SAGGI


Patrie elettive
I segni dell'appartenenza

"È una constatazione di fatto che gli immigrati senegalesi che sono riusciti ad acquisire il diritto a un posto fisso sono, con poche significative eccezioni, anche coloro che intrattengono un rapporto scherzoso abituale con dei partners napoletani."

Un libro di etnologia potrebbe spaventare i non specialisti, ma questo testo curato da Clara Gallini ha più di un motivo di interesse anche per i profani della materia. Il titolo è tratto da un'immagine coniata da Ernesto De Martino in La terra del rimorso per indicare come la Puglia fosse stata la "patria elettiva" del tarantismo. Si parla cioè di luoghi materiali e simbolici nello stesso tempo, di prodotti della cultura che hanno spesso precisi "confini" per gli uomini che vi abitano. Un doveroso omaggio a chi aveva precorso certi studi e certe indagini che oggi vengono spesso deviati da interessi piuttosto gretti e spesso trasformati in fonti di conflitti ideologici quando non addirittura bellici.
La prima delle ricerche qui esposte si svolge in un mercato di Napoli in cui viene osservato lo scambio, tra napoletani e senegalesi, di ingiurie e di scherzi che mettendo le due identità in relazione, affermano anche le specificità dei due gruppi. Si passa quindi a Orgosolo dove la pratica dell'ospitalità assume una specie di codifica molto strutturata. È Belfast la terza "patria" analizzata, in particolare i quartieri cattolici a basso reddito in cui le feste religiose diventano anche affermazione politica e territoriale. Nel mercato di Accra (Ghana) è dall'osservazione delle merci che si può risalire alle diverse provenienze etniche e culturali dei venditori. Un insediamento precolombiano abbandonato è materia della successiva indagine che si collega strettamente all'ultima "patria" analizzata, quella dei Dogon del Mali.
Appartenenze vere si sommano a quelle "inventate", alcune nascono altre vengono riesumate. La storia delle patrie può affondare in tempi lontani o può essere costruita a tavolino: uno studio questo che potrebbe avere mille sviluppi, e che di certo suscita molte sollecitazioni.

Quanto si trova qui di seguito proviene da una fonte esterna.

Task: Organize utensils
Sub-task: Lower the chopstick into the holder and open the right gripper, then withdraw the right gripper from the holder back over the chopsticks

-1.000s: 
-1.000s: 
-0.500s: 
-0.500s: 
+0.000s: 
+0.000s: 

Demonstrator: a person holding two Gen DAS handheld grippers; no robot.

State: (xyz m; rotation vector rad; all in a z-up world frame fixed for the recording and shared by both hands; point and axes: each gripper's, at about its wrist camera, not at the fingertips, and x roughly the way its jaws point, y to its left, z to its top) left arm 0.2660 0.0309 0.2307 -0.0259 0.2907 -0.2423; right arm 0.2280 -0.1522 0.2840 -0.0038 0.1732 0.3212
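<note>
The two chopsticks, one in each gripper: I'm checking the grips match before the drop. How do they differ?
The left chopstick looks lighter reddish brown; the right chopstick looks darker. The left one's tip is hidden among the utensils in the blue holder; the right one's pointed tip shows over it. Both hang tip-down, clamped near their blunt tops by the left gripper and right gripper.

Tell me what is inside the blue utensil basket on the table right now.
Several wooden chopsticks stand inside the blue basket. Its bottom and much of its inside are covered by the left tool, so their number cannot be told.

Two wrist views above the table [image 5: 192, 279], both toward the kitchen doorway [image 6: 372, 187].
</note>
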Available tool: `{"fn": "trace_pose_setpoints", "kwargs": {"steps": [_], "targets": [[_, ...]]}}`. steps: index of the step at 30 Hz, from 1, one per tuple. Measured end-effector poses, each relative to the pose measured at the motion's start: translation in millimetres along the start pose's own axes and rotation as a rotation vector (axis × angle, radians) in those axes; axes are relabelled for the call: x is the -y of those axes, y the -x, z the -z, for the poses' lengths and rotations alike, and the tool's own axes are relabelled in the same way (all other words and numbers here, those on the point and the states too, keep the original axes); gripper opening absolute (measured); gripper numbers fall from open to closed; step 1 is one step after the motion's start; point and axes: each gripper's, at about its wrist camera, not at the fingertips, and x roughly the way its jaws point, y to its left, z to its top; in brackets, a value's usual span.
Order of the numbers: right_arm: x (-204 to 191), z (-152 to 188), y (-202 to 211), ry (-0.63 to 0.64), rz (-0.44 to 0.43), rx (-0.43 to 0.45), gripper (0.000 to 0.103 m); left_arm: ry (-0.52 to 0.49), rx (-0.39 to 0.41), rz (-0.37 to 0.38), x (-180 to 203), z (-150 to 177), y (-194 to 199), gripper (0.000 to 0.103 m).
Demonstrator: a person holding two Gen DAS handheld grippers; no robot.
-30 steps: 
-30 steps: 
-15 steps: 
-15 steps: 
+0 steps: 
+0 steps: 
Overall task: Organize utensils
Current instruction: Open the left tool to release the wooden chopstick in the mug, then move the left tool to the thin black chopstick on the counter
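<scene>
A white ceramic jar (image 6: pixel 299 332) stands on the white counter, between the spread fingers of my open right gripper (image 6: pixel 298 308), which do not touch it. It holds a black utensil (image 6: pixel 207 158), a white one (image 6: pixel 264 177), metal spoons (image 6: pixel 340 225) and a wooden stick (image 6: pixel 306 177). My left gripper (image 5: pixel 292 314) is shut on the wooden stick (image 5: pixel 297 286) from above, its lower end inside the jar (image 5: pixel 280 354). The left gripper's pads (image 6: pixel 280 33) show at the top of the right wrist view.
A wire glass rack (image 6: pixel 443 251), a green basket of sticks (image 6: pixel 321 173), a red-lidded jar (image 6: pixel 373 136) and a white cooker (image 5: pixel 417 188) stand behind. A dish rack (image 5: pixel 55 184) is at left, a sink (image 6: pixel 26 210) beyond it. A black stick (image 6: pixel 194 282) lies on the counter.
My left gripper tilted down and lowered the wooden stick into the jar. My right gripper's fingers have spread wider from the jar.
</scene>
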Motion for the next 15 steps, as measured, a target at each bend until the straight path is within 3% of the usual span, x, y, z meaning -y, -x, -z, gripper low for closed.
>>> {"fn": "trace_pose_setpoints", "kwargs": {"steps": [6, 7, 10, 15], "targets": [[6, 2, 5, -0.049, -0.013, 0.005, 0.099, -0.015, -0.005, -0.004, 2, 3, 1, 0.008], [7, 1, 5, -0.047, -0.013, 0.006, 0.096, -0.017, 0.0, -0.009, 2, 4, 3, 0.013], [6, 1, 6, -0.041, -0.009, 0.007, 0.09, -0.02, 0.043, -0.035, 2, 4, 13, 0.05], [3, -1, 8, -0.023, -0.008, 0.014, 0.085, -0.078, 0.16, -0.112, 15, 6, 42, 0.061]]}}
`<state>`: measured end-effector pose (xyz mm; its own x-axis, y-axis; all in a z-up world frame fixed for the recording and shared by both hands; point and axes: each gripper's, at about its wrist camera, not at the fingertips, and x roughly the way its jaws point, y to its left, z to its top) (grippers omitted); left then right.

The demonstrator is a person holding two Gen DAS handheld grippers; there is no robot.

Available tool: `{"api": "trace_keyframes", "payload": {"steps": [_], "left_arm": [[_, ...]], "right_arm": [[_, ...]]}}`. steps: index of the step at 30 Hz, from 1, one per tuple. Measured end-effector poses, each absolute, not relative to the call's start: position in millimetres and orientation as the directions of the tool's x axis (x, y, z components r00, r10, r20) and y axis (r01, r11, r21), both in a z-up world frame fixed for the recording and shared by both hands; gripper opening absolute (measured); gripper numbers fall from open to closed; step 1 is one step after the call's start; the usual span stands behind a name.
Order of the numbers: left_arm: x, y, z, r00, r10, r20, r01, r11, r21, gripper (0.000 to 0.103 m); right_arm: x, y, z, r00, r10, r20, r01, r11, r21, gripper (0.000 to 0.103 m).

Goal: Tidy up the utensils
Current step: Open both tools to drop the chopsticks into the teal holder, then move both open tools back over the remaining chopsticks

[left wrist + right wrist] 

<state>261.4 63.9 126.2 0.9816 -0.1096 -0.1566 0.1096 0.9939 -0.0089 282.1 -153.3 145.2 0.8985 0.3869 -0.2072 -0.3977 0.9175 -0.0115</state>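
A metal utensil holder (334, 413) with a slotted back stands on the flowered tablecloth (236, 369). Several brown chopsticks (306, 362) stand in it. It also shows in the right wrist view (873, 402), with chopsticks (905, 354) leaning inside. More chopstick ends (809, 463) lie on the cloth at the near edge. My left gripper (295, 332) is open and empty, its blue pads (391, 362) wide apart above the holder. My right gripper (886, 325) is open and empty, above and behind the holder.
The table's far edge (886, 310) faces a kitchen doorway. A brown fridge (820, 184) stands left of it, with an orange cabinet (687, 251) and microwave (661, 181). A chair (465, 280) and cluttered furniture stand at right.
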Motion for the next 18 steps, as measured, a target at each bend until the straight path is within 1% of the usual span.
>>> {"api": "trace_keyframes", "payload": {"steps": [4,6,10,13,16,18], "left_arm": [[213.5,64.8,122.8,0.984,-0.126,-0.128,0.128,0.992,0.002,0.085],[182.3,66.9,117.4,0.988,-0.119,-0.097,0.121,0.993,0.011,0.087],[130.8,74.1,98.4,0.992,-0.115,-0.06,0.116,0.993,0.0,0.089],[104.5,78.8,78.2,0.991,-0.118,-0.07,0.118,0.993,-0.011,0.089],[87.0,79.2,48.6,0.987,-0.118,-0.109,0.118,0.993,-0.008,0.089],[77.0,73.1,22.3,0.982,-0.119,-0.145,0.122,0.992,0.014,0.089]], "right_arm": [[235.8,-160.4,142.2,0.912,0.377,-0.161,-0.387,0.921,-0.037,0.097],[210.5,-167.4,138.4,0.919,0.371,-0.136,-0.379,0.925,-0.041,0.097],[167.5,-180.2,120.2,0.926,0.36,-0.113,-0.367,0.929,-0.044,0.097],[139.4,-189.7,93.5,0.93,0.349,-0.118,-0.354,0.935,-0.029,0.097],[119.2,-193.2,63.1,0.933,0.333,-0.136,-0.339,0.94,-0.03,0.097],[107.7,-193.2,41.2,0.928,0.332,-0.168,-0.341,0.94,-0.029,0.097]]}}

Patrie elettive. I segni dell'appartenenza
A cura di Clara Gallini
217 pag., Euro 18.00 - Edizioni Bollati e Boringhieri (Nuova didattica)
ISBN 88-339-5695-4

Le prime righe

Presentazione
Clara Gallini

Il libro e i suoi autori

Il titolo di questo libro viene da una immagine coniata da Ernesto de Martino nel suo famoso La terra del rimorso (1961). Questa terra è la Puglia, intesa come "patria elettiva" del tarantismo, cioè di un complesso di pratiche e rappresentazioni simboliche che marcherebbero in modo distintivo un territorio e una cultura.
Al concetto di "patria" o di "patria culturale" il nostro studioso - in La terra del rimorso e soprattutto in La fine del mondo - ha attribuito il significato pregnante di luogo di memorie e di progetti culturali: un luogo insieme materiale e simbolico, concreto e astratto, che delimita nello stesso tempo il mondo (in quanto spazio culturale determinato) e la presenza dell'uomo in esso. Per questa sua dimensione fondamentale per la vita dell'individuo e della società, una patria non è concepibile come un dato di natura, ma piuttosto come un prodotto culturale mai definito una volta per tutte e che a sua volta rinvia, sul piano soggettivo, al duplice ordine delle fedeltà e delle scelte. Ma anche il conflitto la solca, coinvolgendo attori sociali e reciproche posizioni, in una tensione che concerne proprio la definizione o la ridefinizione degli stessi confini simbolici che ne delimitano il campo.

© 2003 Bollati e Boringhieri Editore


La curatrice

Clara Gallini è professore ordinario di Etnologia all'Università di Roma "La Sapienza". Autrice tra l'altro di Il miracolo e la sua prova. Un etnologo a Lourdes (1998), ha curato l'edizione postuma del libro di de Martino, La fine del mondo. Contributo all'analisi delle apocalissi culturali e, più recentemente, l'edizione critica degli appunti e dell'apparato documentario della "spedizione" in Lucania del 1952 (Note di campo e L'opera a cui lavoro). Con Marcello Massenzio ha curato il volume Ernesto de Martino nella cultura europea (1997) e con Francesco Faeta I viaggi nel Sud di Ernesto de Martino (1999).